Ma c'è anche uno sciupio di minore gravità, che quotidianamente l'uomo commette: lo spreco dei talenti (sotterrati, male impiegati, dimezzati); il rifiuto di quel bene in più che si potrebbe sempre compiere nelle ordinarie situazioni della vita e altro ancora… In sintesi, tutti quei peccati veniali che seppure non rompono l'alleanza con Dio, ingolfano nel procedere verso di Lui. Ma c'è un dono divino che, pur se ampiamente elargito dall'uomo, non diventa mai oggetto di un furto ma, al contrario, acquista agli occhi di Dio un valore immenso: è la misericordia.

La misericordia può salvarci

Il Card. Thuân scriveva: «Gesù è infinitamente misericordioso, infinitamente degno di amore. Quanto a me, sono stato attirato da Lui tutta la vita, perché amo i suoi "difetti" [1]. Gesù non ha buona memoria; non conosce la matematica; non conosce la logica; non s'intende né di finanze, né di economia, è amico dei peccatori [...] sembra un maestro contraddittorio» [2].
Gesù sembra contraddittorio: proprio come nella posizione che assume nei confronti dell'amministratore disonesto!
Ma Cristo in realtà è lineare nella sua assenza di memoria, logica, economia (e via dicendo). Gesù sta dicendo che l'uomo può essere furbo, scaltro, e così acquistarsi una dimora eterna nella casa di Dio se, pur riconoscendosi umilmente peccatore (e quindi "ladro" dei beni del Padrone), sa agire proprio per questo con misericordia verso i suoi simili.
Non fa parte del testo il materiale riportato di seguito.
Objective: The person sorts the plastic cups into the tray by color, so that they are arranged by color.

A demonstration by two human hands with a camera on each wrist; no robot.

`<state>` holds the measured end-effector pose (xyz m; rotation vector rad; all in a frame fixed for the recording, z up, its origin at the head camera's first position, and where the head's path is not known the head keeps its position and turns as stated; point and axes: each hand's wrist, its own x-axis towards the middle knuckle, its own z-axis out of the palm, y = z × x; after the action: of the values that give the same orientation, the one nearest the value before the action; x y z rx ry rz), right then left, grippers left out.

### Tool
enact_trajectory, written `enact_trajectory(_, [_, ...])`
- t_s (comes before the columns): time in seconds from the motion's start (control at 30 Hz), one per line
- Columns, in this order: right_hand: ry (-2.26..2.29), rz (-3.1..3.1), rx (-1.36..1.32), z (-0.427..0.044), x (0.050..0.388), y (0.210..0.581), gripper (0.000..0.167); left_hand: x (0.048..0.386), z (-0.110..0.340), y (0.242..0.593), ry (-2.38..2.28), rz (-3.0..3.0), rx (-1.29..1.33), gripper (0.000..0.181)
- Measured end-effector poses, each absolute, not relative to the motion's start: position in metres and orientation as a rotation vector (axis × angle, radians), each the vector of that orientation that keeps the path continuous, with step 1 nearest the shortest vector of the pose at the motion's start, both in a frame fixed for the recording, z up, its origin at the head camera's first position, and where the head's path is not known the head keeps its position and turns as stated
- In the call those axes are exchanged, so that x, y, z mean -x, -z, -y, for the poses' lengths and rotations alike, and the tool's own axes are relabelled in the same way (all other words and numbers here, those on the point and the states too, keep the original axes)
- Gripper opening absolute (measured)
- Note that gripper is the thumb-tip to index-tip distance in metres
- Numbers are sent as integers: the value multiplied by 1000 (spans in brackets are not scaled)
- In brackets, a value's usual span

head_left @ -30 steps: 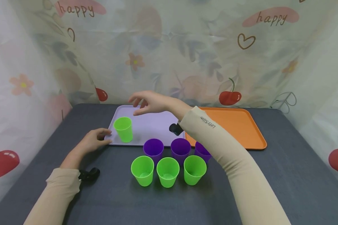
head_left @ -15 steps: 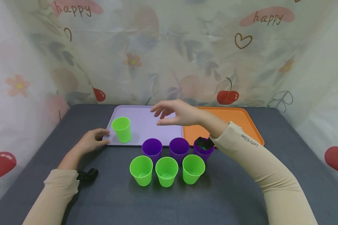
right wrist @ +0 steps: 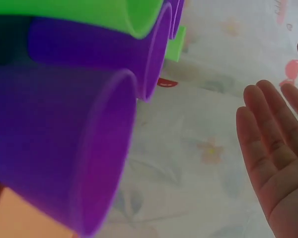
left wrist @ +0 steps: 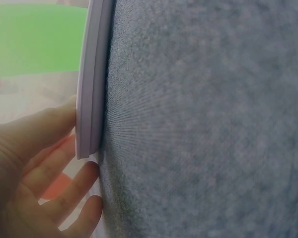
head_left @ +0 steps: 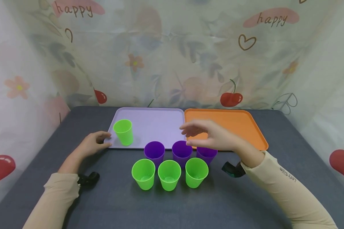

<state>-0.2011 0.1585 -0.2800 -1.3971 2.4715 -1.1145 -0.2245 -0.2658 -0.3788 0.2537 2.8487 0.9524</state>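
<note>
In the head view my left hand (head_left: 93,143) touches the front left corner of the lavender tray (head_left: 152,127) with thumb and fingertips. A green cup (head_left: 124,132) stands upright on that tray, just right of these fingers. The left wrist view shows the thumb (left wrist: 44,126) against the tray rim (left wrist: 93,84), lower fingertips near the cloth. My right hand (head_left: 213,135) hangs with extended fingers, holding nothing, above the purple cups and the orange tray's front edge. It partly hides the right purple cup (head_left: 207,154). In the right wrist view its fingers (right wrist: 275,124) are apart from the cups.
Two more purple cups, left (head_left: 154,152) and middle (head_left: 182,152), stand before the trays. Three green cups, left (head_left: 143,173), middle (head_left: 169,175) and right (head_left: 196,171), form the nearer row. The orange tray (head_left: 226,121) adjoins the lavender one. Patterned cloth (head_left: 166,57) hangs behind.
My right hand has moved right and lower, from above the lavender tray to above the purple cups. The left hand stays at the tray corner. The cups and trays have not moved.
</note>
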Motion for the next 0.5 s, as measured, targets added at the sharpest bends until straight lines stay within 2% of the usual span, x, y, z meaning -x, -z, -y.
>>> enact_trajectory(0.5, [1152,-2539,1424,-189,163,322,52,223,266,379,-967,-2848,-261,48])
Se, infatti, il padrone della parabola non perdonerà l'amministratore disonesto (tanto più che il suo atteggiamento finale è l'ulteriore beffa che egli si fa di lui!), Dio perdonerà a chi è stato capace di perdonare... Dio sarà misericordioso verso chi ha agito con misericordia.

Misericordiosi come il Padre

Nella bolla di indizione del Giubileo papa Francesco ha ricordato che «siamo chiamati a vivere di misericordia, perché a noi per primi è stata usata misericordia» [3]. Questo fa anche Gesù nella Parabola. Chi è capace di misericordia sincera, sapendo di averla ricevuta per primo da Dio, non solo sarà accolto dagli amici ottenuti con questa “ricchezza disonesta” (la capacità di perdonare non è forse un dono divino?), ma sarà accolto da Dio stesso.
Padre Joseph Tissot, ne L'arte di trarre profitto dai nostri peccati, scrive: «Beati i misericordiosi. La misericordia non si può esercitare se non sulla miseria; quale miseria è più orribile del peccato? Quale oggetto è più compassionevole per una pietà infinita? Dipende da noi che questi peccati, che ci trasformano in rei e vittime della collera divina, siano davanti a Dio come un'occasione perché Egli manifesti un attributo che, a quanto pare, gli è più grande della giustizia: la bontà, l'amore» [4].
Dipende dall'uomo che la propria miseria diventi il trampolino di lancio per perdonare le miserie altrui, per essere prodighi della ricchezza del Padre, cioè della capacità di essere misericordiosi, affinché si avveri la parola di Cristo: «Beati i misericordiosi, perché troveranno misericordia» (Mt 5,7). 
Una misericordia che non è solo presente e operante in questa vita, ma che sarà eterna, nella dimora oltre il tempo e lo spazio con Dio e con le anime sante.


NOTE

[1] François-Xavier Nguyễn Văn Thuận, La gioia di vivere la fede, Libreria Editrice Vaticana, 2013, p. 89.
[2] Ibidem, pp. 90;92;93-94;99.
[3] Francesco, Misericordiae Vultus, n. 9.
[4] Joseph Tissot, L'arte di trarre profitto dai nostri peccati, Chirico, 2009, pp. 105-107.